The Transit Costs Project, managed by the Transportation and Land-Use program, has been featured in several recent publications. The Christian Science Monitor published “Biden Wants Infrastructure. Does America Know How to Do It Anymore?” which focuses on Boston’s Green Line extension, and Director of Transportation and Land Use, Eric Goldwyn, is quoted throughout. In Vox’s, “Why Does It Cost So Much To Build Things in America?” Jerusalem Demsas writes:
Transit agencies and local governments also sometimes try to preempt public outcry, creating more work for themselves in the process. The Boston Green Line, for instance, proposed limiting construction to between 10 pm and 7 am and required that traffic keep flowing. But as the transit costs researchers noted, “laborers are less productive when they have to spend the first hour of their shift setting things up and the last hour breaking things down to mask the fact that there is a major construction project underway....[I]n Istanbul, transit construction projects run 24 hours a day.” In the span of seven years (the expected duration of the Green Line’s 4.3-mile project), Istanbul built over 12 miles of subway.
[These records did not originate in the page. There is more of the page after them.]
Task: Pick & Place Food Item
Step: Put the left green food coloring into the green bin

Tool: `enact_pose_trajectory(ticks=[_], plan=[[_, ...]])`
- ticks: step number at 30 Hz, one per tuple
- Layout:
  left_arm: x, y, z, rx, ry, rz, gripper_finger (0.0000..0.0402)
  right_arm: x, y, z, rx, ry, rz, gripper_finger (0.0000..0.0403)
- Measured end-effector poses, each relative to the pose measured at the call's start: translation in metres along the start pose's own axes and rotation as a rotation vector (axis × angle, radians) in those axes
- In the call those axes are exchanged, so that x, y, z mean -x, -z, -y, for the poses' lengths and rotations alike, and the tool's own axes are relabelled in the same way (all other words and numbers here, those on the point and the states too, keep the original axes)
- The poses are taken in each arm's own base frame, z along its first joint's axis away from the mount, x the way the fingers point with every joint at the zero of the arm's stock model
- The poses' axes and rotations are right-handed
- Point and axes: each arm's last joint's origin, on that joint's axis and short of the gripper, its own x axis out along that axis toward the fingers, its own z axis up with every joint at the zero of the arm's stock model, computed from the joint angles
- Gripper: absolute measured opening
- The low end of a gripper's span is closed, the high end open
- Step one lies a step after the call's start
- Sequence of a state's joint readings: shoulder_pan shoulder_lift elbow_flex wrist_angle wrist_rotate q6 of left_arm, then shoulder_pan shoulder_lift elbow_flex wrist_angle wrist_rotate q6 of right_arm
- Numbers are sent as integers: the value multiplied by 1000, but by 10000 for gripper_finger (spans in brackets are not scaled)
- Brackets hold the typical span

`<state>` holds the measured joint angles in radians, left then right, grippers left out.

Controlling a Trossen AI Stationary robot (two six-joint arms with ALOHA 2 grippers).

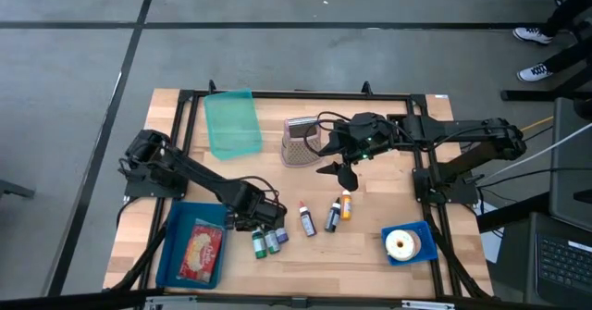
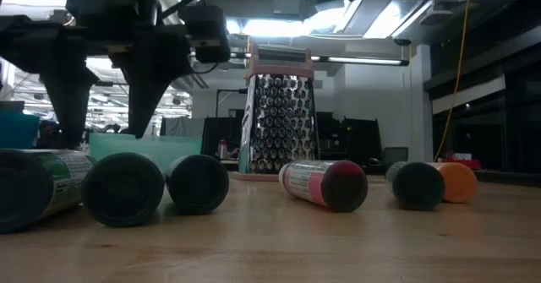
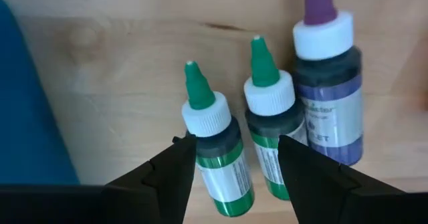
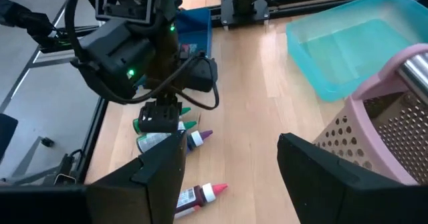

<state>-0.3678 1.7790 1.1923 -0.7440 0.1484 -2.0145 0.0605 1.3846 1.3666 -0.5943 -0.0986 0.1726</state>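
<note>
Left pincer (image 3: 234, 164) hangs open over two green-capped bottles (image 3: 221, 157) at the tabletop's (image 1: 370, 254) seven o'clock, apparently between grasps; right pincer (image 1: 344, 173), also open, waits near the grater (image 1: 301, 142); next comes closing on one.

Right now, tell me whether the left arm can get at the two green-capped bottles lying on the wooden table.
Probably yes. The left gripper hangs open right over the two green-capped bottles, nothing between; the purple-capped bottle beside them crowds one side.
</note>
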Motion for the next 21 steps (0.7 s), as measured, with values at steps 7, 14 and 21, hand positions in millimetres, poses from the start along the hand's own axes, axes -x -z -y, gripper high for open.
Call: enact_pose_trajectory(ticks=[7, 14, 21], plan=[[-4, -2, 0, 12, -22, 11, 205, 0, 1, 0, 0, 2, -9, 232], [-18, -4, -2, 23, -99, 0, 205, 0, 1, 0, 0, 3, -15, 232], [-30, -5, 1, 28, -107, -7, 205, 0, 2, 0, 0, -15, -23, 232]])
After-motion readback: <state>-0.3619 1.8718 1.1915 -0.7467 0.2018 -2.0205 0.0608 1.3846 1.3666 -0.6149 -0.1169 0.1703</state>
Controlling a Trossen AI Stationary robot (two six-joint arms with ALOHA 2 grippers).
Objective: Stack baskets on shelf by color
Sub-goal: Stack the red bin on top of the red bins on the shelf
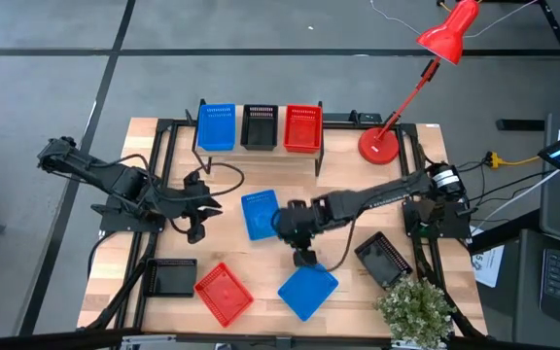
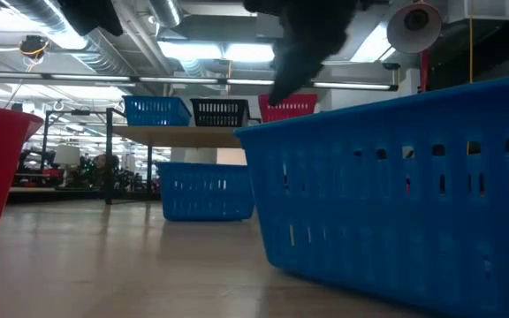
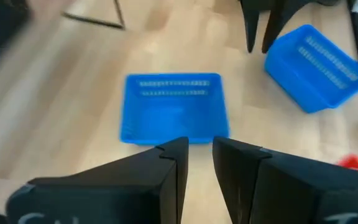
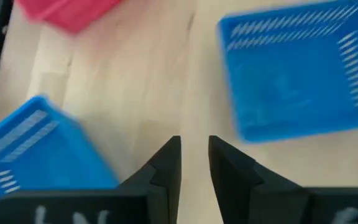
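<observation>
On the shelf (image 1: 261,151) at the far side stand a blue basket (image 1: 217,126), a black basket (image 1: 258,126) and a red basket (image 1: 302,128), side by side. A blue basket (image 1: 259,214) rests flat on mid-table. A second blue basket (image 1: 307,290) sits turned askew near the front edge. My left gripper (image 1: 207,209) hovers left of the middle blue basket (image 3: 173,109), shut and empty. My right gripper (image 1: 299,251) hangs between the two blue baskets, fingers (image 3: 260,25) pointing down, shut and empty. In the low view the right gripper (image 2: 307,44) stands above the near blue basket (image 2: 396,185).
A red basket (image 1: 224,292) and a black basket (image 1: 173,277) lie near the front left. Another black basket (image 1: 385,258) lies front right beside a potted plant (image 1: 416,306). A red desk lamp (image 1: 382,141) stands at the shelf's right end. Bare wood shows between the two blue baskets.
</observation>
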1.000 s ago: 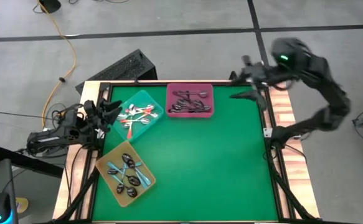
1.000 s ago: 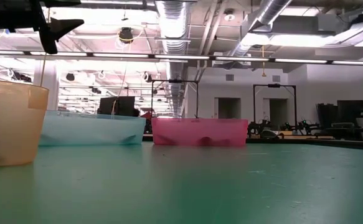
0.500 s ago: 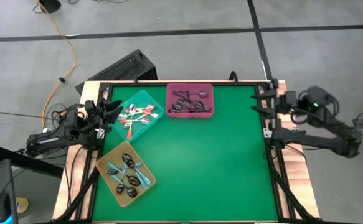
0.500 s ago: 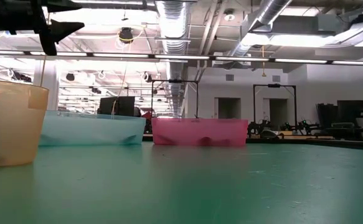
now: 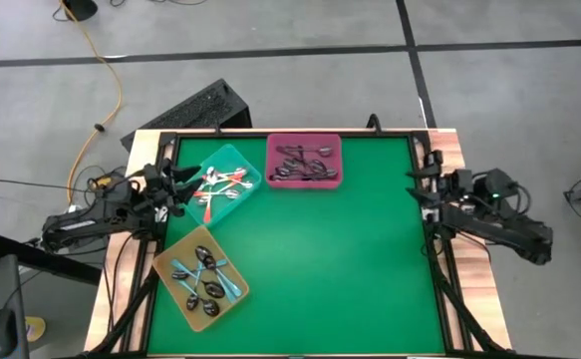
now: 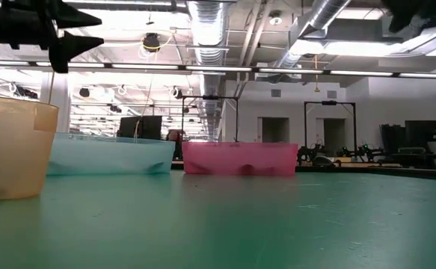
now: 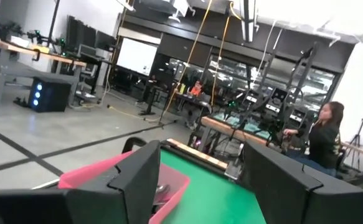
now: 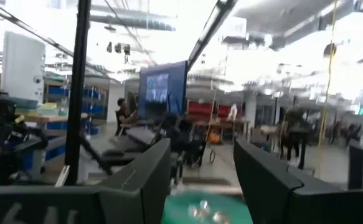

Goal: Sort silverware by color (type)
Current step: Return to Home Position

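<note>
The orange-red spoons lie in the teal tray at the far left of the green worktop. The dark spoons lie in the pink tray at the far edge, about the middle, and the light blue spoons lie in the yellow tray, nearer on the left side. Each tray seems to hold one kind only, though the heaps are too small to check spoon by spoon. From above, no spoon shows loose on the worktop, so the sorting looks finished, and what is left appears to be only settling the arms at rest. The left gripper hangs in the air over the left edge of the worktop, just beside the teal tray. Its jaws are released, with nothing between them. The right gripper sits at the right edge, well apart from all three trays, its jaws likewise spread and empty. No brand, label or writing can be read on the spoons, the trays or the worktop. A monitor glows in the room beyond, but whatever is on it is too blurred to make out.
</note>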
“Here in the United States, we as a country are not very accepting of disruption,” Goldwyn told Vox. In Los Angeles, workers constructing the Purple Line could only work weekends—then Covid-19 hit, and stay-at-home orders made it possible for them to work 24/7. The result?
“They completed the project seven months ahead of schedule.”
Kevin Drum commented on his blog, focusing on the costs of transportation-construction projects in New York City.